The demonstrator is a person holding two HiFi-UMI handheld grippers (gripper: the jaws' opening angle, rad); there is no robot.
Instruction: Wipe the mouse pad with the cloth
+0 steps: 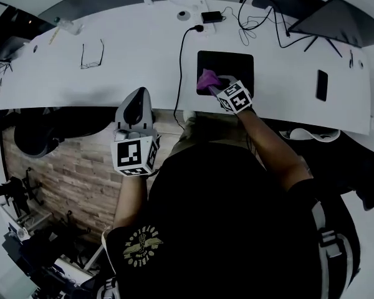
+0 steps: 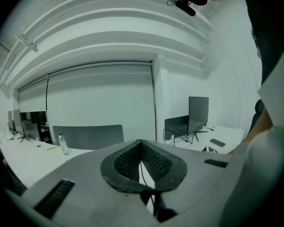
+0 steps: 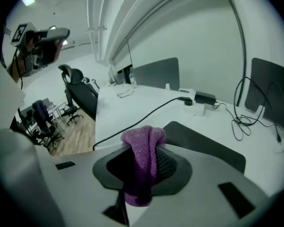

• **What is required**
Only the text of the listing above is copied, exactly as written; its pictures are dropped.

• **Solution**
The demonstrator is a person holding two HiFi-UMI handheld grippers (gripper: the jaws' opening angle, rad); there is no robot.
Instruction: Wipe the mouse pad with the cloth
+0 steps: 
+0 steps: 
+0 steps: 

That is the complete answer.